Uh, raise the retirement age and tax increases.

Way to think out of the box, Mitt.

America cannot tax its way to either prosperity or fiscal solvency. Tax increases always-always-always slow economic growth, which — and this is key — decreases tax revenues. Romney acknowledges this and then, without evidence, wrist flicks it: “Yes, taxes can slow growth. But most of the measures I propose would have a relatively small impact on economic growth.”

In other words, I’ve acknowledged it, so I don’t have to really address it, you know, because I acknowledged it.

About this idea for raising the retirement age…

Yes, we are living longer. Life expectancy has increased six years since 1980, but that doesn’t mean that those six additional years add up to prime working years. It’s not like your physical clock rewinds and now a 65-year-old is as spry as a 59-year-old. For many, those additional six years are linger years, six more years of being really old, frail, and sickly. For many, 70 is not the new 60. Rather, 70 is still 70, but instead of dying at 79, you die at 85.

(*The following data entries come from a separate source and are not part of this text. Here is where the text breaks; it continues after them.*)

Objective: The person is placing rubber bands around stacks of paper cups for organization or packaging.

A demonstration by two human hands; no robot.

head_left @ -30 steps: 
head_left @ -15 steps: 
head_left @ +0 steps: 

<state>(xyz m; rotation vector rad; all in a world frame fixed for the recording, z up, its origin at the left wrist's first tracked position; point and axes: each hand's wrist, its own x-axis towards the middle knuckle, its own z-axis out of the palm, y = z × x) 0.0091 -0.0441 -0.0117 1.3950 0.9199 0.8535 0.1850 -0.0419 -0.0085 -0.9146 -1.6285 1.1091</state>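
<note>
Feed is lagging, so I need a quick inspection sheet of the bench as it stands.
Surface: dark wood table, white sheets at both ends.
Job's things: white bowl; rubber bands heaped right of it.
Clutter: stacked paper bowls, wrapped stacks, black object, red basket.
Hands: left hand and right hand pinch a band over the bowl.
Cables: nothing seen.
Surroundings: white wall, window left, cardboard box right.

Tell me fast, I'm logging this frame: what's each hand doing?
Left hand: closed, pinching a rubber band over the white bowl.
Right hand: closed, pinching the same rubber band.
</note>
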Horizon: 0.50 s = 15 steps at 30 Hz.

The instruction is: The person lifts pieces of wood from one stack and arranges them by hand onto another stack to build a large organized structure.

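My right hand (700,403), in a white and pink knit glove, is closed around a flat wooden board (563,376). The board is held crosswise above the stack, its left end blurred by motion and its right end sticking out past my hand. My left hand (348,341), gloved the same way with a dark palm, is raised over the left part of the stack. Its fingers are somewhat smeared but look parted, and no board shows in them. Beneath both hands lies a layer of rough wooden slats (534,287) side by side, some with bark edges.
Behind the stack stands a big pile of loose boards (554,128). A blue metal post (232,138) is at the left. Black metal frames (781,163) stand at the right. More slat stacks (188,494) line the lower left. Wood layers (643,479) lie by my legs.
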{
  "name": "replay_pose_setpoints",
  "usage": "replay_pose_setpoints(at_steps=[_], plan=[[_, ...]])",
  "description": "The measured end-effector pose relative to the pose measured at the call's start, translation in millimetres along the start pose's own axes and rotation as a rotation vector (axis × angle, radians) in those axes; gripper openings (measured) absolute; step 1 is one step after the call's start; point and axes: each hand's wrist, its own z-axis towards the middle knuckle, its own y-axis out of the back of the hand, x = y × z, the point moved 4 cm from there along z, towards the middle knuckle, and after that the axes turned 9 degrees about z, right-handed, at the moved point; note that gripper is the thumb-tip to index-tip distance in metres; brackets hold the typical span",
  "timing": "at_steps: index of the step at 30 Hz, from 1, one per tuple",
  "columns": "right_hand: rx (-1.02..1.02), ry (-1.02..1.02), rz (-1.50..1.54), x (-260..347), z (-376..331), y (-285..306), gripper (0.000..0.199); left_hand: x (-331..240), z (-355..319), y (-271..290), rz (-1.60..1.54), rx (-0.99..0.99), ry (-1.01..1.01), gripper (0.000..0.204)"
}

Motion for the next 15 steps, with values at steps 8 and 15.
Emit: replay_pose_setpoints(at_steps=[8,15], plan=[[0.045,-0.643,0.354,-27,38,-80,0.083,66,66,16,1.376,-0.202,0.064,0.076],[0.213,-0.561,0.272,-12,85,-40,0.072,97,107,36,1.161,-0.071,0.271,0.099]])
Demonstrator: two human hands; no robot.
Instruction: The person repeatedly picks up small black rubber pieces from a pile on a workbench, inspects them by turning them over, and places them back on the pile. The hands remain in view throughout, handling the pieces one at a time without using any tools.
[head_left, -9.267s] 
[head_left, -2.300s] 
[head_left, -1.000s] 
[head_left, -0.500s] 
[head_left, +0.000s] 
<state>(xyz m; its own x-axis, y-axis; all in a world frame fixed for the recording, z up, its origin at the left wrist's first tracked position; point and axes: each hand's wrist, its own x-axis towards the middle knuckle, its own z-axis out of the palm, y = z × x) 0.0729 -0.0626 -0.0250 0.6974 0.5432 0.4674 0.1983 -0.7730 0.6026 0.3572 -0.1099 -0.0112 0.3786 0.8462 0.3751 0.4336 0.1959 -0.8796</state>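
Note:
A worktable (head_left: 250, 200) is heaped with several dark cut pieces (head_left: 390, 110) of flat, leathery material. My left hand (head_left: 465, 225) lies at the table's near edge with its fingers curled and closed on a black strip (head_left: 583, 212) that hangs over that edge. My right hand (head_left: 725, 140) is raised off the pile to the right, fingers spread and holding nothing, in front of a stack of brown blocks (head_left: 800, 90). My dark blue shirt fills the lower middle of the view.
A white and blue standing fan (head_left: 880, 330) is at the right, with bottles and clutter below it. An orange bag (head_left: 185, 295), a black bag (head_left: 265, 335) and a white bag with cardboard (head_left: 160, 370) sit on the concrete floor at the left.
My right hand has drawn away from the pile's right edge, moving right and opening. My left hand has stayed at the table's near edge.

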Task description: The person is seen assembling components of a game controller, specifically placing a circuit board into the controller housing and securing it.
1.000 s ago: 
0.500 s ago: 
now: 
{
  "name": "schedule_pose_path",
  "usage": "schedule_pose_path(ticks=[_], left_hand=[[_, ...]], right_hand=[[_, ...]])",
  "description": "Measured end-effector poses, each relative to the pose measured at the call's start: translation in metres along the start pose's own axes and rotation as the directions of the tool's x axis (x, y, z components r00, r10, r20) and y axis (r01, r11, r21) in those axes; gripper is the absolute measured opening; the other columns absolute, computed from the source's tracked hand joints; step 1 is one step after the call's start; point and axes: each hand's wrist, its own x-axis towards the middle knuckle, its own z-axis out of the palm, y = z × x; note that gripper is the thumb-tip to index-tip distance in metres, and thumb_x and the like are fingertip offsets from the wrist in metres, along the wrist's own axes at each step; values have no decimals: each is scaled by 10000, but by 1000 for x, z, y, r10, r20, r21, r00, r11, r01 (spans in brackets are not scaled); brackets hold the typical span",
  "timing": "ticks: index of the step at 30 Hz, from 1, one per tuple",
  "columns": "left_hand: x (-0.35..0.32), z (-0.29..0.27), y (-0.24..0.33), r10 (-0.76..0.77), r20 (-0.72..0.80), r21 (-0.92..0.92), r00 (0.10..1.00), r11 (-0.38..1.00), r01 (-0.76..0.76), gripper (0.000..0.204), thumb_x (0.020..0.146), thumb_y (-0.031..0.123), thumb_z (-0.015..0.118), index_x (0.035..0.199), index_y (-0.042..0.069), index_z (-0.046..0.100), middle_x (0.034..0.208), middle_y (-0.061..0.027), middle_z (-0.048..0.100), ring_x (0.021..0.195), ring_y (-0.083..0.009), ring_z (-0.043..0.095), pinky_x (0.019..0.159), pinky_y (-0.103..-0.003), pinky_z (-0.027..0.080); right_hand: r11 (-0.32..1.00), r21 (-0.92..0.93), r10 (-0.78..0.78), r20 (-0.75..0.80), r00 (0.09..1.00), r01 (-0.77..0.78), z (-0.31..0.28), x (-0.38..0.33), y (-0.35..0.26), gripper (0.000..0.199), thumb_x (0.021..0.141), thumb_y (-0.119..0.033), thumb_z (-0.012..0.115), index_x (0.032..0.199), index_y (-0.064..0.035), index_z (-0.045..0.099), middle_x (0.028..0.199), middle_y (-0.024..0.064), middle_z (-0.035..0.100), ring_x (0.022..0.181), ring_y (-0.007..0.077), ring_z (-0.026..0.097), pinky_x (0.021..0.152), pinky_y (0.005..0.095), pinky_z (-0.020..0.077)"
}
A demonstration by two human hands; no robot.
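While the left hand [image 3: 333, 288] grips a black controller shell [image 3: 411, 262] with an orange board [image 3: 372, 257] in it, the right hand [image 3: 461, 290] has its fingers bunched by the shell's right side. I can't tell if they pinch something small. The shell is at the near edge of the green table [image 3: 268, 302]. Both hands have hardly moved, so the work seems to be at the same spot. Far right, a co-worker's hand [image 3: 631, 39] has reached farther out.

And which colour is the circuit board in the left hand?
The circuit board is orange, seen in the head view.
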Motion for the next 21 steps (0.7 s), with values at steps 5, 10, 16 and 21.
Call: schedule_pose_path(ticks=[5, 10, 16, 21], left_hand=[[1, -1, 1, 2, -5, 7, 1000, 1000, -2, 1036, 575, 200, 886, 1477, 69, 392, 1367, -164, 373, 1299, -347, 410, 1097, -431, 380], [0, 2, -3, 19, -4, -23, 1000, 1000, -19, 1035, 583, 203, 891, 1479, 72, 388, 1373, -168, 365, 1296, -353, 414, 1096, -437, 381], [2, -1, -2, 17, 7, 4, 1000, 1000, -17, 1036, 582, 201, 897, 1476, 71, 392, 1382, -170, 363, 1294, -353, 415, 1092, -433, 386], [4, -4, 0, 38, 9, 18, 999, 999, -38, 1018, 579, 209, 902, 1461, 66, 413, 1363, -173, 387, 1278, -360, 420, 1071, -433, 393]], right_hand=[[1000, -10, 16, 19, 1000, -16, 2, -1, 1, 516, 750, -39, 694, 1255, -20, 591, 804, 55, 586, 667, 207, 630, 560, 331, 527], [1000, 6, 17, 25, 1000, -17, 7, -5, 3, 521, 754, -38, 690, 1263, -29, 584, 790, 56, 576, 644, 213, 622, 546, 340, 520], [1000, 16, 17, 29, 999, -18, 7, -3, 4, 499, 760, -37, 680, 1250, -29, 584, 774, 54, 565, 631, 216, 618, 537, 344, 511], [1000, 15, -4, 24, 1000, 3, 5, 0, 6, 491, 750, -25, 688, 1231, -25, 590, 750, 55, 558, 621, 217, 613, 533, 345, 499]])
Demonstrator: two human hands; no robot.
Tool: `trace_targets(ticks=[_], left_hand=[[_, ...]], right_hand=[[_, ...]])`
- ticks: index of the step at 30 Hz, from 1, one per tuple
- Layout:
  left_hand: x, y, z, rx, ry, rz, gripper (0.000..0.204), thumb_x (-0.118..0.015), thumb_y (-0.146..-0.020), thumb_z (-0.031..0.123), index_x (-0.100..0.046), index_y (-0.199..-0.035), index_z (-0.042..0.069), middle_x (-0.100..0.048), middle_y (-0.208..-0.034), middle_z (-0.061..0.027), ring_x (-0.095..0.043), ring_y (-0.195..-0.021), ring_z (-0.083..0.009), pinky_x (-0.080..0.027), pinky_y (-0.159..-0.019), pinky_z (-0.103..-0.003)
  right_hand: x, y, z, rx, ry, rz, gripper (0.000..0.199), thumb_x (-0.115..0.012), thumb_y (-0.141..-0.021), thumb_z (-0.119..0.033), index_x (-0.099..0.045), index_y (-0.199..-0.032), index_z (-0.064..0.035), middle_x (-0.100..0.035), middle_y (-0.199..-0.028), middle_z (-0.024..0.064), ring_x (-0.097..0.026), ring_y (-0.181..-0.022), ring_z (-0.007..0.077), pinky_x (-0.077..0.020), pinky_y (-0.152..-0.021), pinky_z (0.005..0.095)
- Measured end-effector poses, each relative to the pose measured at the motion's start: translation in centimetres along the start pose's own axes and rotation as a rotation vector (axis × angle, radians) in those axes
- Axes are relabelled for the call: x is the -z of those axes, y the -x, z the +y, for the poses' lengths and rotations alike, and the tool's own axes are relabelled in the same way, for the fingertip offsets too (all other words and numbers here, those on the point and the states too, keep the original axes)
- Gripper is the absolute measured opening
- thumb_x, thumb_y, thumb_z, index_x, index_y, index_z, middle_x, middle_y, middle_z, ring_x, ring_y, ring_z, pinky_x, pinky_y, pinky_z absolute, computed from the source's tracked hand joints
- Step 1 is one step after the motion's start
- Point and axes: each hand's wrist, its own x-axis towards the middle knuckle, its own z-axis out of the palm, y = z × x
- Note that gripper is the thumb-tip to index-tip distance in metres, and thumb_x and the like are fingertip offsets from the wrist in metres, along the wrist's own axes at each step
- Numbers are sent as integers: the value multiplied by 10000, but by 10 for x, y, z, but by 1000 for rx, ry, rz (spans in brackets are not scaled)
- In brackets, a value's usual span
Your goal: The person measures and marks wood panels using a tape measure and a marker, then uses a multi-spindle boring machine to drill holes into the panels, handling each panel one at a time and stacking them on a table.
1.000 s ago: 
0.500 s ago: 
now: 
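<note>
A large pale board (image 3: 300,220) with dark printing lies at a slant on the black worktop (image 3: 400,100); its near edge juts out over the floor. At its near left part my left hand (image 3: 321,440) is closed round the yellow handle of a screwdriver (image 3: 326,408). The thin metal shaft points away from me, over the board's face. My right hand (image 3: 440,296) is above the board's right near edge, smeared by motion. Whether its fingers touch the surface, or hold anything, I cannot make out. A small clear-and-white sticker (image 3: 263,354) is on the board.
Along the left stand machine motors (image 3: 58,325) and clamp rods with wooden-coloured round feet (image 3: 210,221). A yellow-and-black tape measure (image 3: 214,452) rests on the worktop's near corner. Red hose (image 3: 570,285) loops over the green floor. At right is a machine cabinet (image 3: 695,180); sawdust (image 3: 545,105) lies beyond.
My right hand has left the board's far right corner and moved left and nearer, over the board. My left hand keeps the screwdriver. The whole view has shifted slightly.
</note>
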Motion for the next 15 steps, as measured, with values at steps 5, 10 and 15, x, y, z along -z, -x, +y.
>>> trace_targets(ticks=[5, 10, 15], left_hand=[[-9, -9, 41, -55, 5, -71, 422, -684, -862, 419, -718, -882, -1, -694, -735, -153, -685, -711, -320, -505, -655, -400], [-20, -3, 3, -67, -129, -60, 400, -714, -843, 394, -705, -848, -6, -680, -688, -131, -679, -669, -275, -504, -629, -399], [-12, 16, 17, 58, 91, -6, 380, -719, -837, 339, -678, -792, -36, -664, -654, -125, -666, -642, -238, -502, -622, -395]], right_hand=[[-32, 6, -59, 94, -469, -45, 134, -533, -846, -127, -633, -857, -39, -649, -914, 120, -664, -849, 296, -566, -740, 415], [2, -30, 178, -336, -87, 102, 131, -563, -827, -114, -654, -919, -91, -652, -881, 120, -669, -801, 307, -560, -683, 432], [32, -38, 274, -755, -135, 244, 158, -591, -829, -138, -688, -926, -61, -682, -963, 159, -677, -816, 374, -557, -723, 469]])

So is it really fair to increase the retirement age? We live 12 years longer today than we did in 1950 when the average retirement age was 66. Should the retirement age reflect that? Should we be required to work until we’re 78 years old?

I don’t think so.

If Mitt had any imagination, he would call for an end to Social Security and Medicare as we know it. Keep the system as is for anyone over 40 or 50. For those under 40, keep the mandatory deductions, but have the money they would’ve poured into the terrible ideas that are Social Security and Medicare invested wisely.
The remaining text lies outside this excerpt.